- **REQUIREMENT**:
Without the pictures, set down the records below word for word.

- **RECORDS FOR THIS TASK**:
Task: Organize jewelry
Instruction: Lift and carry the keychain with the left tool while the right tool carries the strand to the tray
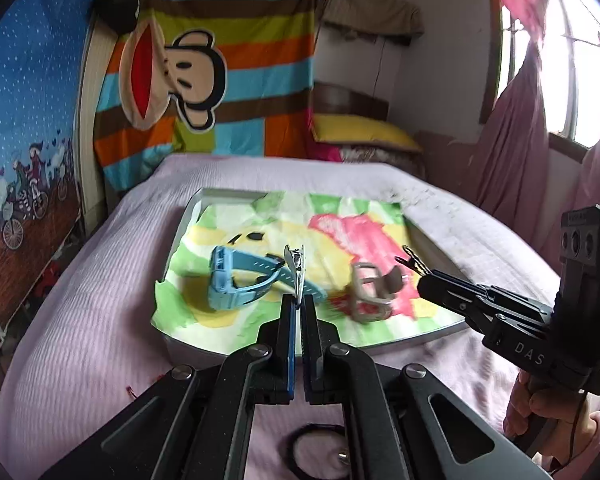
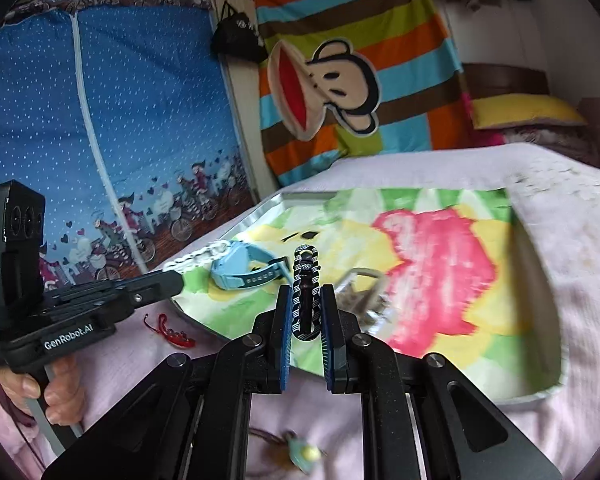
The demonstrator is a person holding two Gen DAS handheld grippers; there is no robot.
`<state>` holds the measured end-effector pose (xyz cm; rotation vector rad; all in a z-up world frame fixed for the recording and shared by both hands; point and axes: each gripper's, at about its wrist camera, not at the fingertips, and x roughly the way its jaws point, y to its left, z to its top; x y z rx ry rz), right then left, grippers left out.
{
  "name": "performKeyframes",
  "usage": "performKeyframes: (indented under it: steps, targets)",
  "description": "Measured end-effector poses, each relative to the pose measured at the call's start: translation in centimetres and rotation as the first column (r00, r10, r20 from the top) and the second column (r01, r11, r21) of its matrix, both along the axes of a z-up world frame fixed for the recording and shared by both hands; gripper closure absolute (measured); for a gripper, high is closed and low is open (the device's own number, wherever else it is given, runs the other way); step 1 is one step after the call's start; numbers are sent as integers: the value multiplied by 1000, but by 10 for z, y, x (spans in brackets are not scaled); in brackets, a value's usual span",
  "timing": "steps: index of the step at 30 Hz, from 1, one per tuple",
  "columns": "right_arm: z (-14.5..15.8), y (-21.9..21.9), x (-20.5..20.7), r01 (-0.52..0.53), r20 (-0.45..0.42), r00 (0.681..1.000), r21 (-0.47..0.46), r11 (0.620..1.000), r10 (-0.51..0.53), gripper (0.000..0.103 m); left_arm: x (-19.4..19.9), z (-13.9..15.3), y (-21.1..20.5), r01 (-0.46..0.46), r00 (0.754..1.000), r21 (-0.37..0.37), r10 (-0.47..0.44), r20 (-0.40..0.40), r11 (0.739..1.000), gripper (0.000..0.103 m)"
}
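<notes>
From the left wrist view, the left tool [image 1: 299, 304] has its jaws nearly together, pinching a thin silver hair clip [image 1: 296, 270] by its tail end, above the near edge of the tray [image 1: 420, 338] on the bed [image 1: 80, 320]. The clip looks light, stiff and slick, so a grip on the flat tail suits it; a sideways knock could likely twist it out. In the tray, on its colourful cloth, lie a blue watch [image 1: 240, 280] and a grey watch [image 1: 370, 294], their straps soft and curled; each is best taken across the strap, not the smooth face. The right tool [image 1: 422, 278] holds a thin dark clip [image 1: 410, 258] over the tray's right part. A black hair tie [image 1: 312, 450] lies on the bed below the tool.

From the right wrist view, the right tool [image 2: 307, 312] is narrowed onto a black patterned hair clip [image 2: 306, 292], gripped along its sides, over the tray [image 2: 236, 228]. It seems rigid and light. A red hair clip [image 2: 170, 330] and a small green-yellow ornament [image 2: 304, 454] lie on the bed, outside the tray.
</notes>
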<state>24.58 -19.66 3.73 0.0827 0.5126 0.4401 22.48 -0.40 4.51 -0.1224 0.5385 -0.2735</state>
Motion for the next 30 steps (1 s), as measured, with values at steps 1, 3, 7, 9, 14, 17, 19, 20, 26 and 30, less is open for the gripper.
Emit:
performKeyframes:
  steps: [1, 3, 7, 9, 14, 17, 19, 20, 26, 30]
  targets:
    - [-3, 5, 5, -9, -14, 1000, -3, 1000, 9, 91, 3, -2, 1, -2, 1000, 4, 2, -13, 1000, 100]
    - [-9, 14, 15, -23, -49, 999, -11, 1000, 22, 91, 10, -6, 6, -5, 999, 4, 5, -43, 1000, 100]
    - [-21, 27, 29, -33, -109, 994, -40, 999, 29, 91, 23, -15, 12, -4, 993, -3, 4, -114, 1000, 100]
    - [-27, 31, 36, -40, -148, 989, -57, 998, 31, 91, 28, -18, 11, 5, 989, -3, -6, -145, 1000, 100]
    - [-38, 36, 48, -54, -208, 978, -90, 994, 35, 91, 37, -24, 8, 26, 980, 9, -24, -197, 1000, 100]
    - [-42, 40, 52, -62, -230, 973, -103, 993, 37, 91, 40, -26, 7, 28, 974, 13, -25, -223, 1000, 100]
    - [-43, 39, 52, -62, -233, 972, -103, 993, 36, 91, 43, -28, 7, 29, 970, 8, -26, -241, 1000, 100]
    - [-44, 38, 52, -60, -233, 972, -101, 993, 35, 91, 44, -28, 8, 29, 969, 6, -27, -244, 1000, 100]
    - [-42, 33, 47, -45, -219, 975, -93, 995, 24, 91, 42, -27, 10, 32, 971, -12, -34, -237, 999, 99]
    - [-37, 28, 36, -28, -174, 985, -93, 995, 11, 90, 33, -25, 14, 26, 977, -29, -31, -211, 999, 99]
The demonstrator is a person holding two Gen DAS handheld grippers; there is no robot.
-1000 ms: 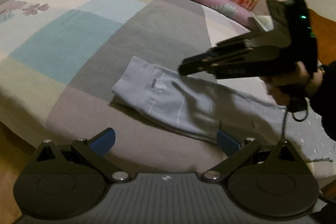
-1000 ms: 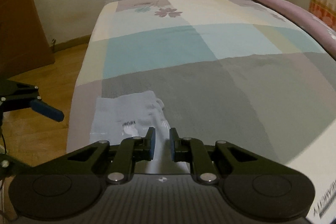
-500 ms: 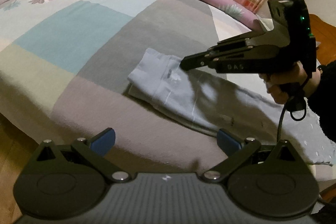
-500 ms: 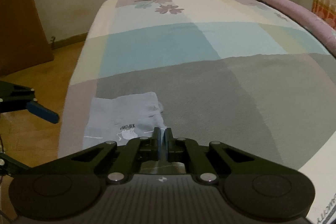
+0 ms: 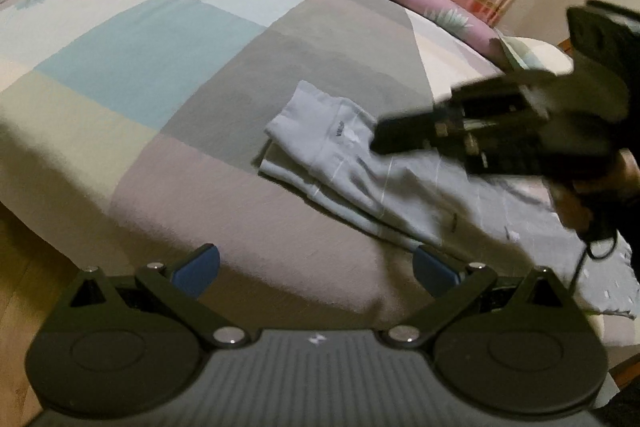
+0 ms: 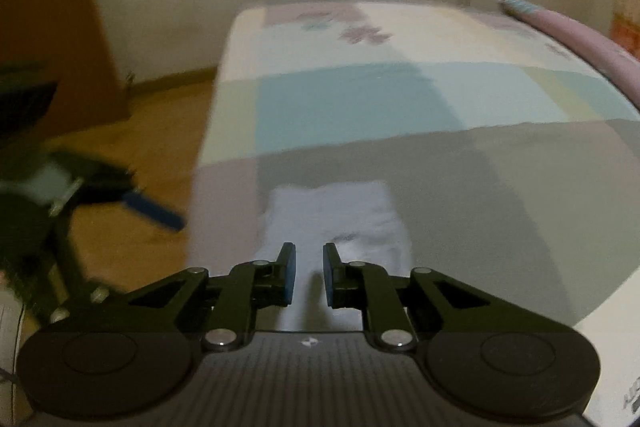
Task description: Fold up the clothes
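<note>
The right tool (image 6: 308,275) has its blue pads a small gap apart and its jaws are opening; nothing is pinched between them, and the cloth shows through the gap. Just ahead of and below it lies the garment (image 5: 360,167), a pale blue-grey piece folded into a long band, with a small dark printed mark near its folded end and thin light lines across it. The left tool (image 5: 316,267) stands wide open near the bed's edge, empty, its right pad just over the garment's near edge. The garment rests on a grey patch of the bed (image 5: 140,67), whose cover is a patchwork of blue, cream, green and mauve.
</note>
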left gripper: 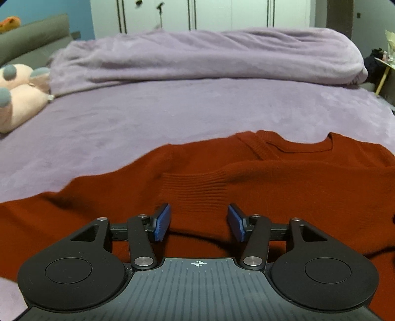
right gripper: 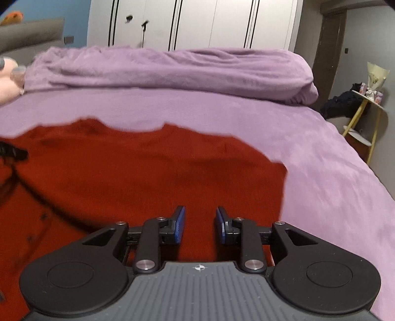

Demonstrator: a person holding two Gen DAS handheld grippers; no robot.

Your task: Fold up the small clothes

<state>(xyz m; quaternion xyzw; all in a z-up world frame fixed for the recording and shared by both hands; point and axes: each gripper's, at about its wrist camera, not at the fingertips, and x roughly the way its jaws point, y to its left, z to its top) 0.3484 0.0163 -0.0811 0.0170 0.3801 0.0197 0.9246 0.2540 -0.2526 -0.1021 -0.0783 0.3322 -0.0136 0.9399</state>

- **RESPONSE TO THIS EXERCISE**:
Task: Organize jewelry
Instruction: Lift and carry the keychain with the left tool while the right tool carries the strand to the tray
The demonstrator is a person holding two Gen DAS handheld grippers; there is no robot.
`<state>` holds the measured end-effector pose (xyz cm; rotation vector rad; all in a z-up world frame fixed for the recording and shared by both hands; point and axes: each gripper's, at about its wrist camera, not at the fingertips, and x roughly the way its jaws point, y to its left, z to its top; x y z rx ry rz), right then left, grippers left out.
{
  "name": "performKeyframes",
  "usage": "performKeyframes: (indented under it: steps, targets)",
  "description": "Measured end-effector poses, each relative to the pose measured at the call's start: translation in centimetres and rotation as the first column (r00, r10, r20 from the top) and the second column (r01, r11, r21) of its matrix, both along the axes of a z-up world frame fixed for the recording and shared by both hands; gripper closure absolute (measured); for a gripper, high is closed and low is open (the device's own number, wherever else it is given, runs the other way); step 1 is one step after the call's start; numbers are sent as integers: the value multiplied by 1000, but by 10 for z, y, x (spans in brackets are not scaled); in brackets, a value's usual span",
  "timing": "steps: index of the step at 30 Hz, from 1, one per tuple",
  "columns": "right_arm: z (-14.5..15.8), y (-21.9..21.9), x (-20.5..20.7), r01 (-0.52..0.53), r20 (-0.45..0.42), r00 (0.681..1.000), r21 (-0.47..0.46), r11 (0.620..1.000), r10 (-0.51..0.53), gripper (0.000..0.103 m); left_arm: x (-19.4..19.9), z (-13.9..15.3), y (-21.1..20.5), r01 (-0.46..0.46), r00 (0.754..1.000), r21 (-0.37..0.37), r10 (-0.47..0.44), r20 (-0.40..0.40), r11 (0.739..1.000), gripper (0.000..0.103 m)"
}
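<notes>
From the left wrist view, the left tool [image 1: 299, 304] has its jaws nearly together, pinching a thin silver hair clip [image 1: 296, 270] by its tail end, above the near edge of the tray [image 1: 420, 338] on the bed [image 1: 80, 320]. The clip looks light, stiff and slick, so a grip on the flat tail suits it; a sideways knock could likely twist it out. In the tray, on its colourful cloth, lie a blue watch [image 1: 240, 280] and a grey watch [image 1: 370, 294], their straps soft and curled; each is best taken across the strap, not the smooth face. The right tool [image 1: 422, 278] holds a thin dark clip [image 1: 410, 258] over the tray's right part. A black hair tie [image 1: 312, 450] lies on the bed below the tool.

From the right wrist view, the right tool [image 2: 307, 312] is narrowed onto a black patterned hair clip [image 2: 306, 292], gripped along its sides, over the tray [image 2: 236, 228]. It seems rigid and light. A red hair clip [image 2: 170, 330] and a small green-yellow ornament [image 2: 304, 454] lie on the bed, outside the tray.
</notes>
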<state>24.58 -19.66 3.73 0.0827 0.5126 0.4401 22.48 -0.40 4.51 -0.1224 0.5385 -0.2735</state>
Motion for the next 30 steps (1 s), as measured, with values at steps 1, 3, 7, 9, 14, 17, 19, 20, 26 and 30, less is open for the gripper.
Emit:
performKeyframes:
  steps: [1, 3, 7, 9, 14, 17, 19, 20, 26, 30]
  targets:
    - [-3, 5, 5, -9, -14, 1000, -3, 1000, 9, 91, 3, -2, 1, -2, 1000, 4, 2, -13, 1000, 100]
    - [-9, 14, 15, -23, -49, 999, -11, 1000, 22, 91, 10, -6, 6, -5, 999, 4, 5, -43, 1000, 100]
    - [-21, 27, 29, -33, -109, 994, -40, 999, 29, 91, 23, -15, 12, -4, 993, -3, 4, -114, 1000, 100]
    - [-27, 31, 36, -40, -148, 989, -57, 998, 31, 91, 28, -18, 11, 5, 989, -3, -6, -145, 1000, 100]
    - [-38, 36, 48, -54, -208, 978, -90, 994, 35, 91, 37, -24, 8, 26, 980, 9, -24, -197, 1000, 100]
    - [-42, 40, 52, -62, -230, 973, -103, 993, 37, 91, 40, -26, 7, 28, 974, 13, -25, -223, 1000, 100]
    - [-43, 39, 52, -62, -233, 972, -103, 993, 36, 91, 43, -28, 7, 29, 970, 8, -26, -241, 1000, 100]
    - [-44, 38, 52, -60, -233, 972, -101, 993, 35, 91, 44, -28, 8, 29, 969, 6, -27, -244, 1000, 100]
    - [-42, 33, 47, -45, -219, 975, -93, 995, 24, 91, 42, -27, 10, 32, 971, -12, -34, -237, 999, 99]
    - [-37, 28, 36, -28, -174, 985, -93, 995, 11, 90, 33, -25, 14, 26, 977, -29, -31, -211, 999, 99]
The demonstrator is a person holding two Gen DAS handheld grippers; there is no robot.
-1000 ms: 
-1000 ms: 
-500 ms: 
-500 ms: 
+0 ms: 
+0 ms: 
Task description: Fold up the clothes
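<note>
The right tool (image 6: 308,275) has its blue pads a small gap apart and its jaws are opening; nothing is pinched between them, and the cloth shows through the gap. Just ahead of and below it lies the garment (image 5: 360,167), a pale blue-grey piece folded into a long band, with a small dark printed mark near its folded end and thin light lines across it. The left tool (image 5: 316,267) stands wide open near the bed's edge, empty, its right pad just over the garment's near edge. The garment rests on a grey patch of the bed (image 5: 140,67), whose cover is a patchwork of blue, cream, green and mauve.
</note>
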left gripper: 
right gripper: 

Demonstrator: a person holding two Gen DAS handheld grippers; no robot.

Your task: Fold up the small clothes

<state>(xyz m; quaternion xyzw; all in a z-up world frame fixed for the recording and shared by both hands; point and axes: each gripper's, at about its wrist camera, not at the fingertips, and x roughly the way its jaws point, y to its left, z to its top) 0.3484 0.0163 -0.0811 0.0170 0.3801 0.0197 0.9246 0.2540 -0.2526 -0.1021 -0.0783 0.3322 -0.0136 0.9399</state>

The response to this exercise has been given in full.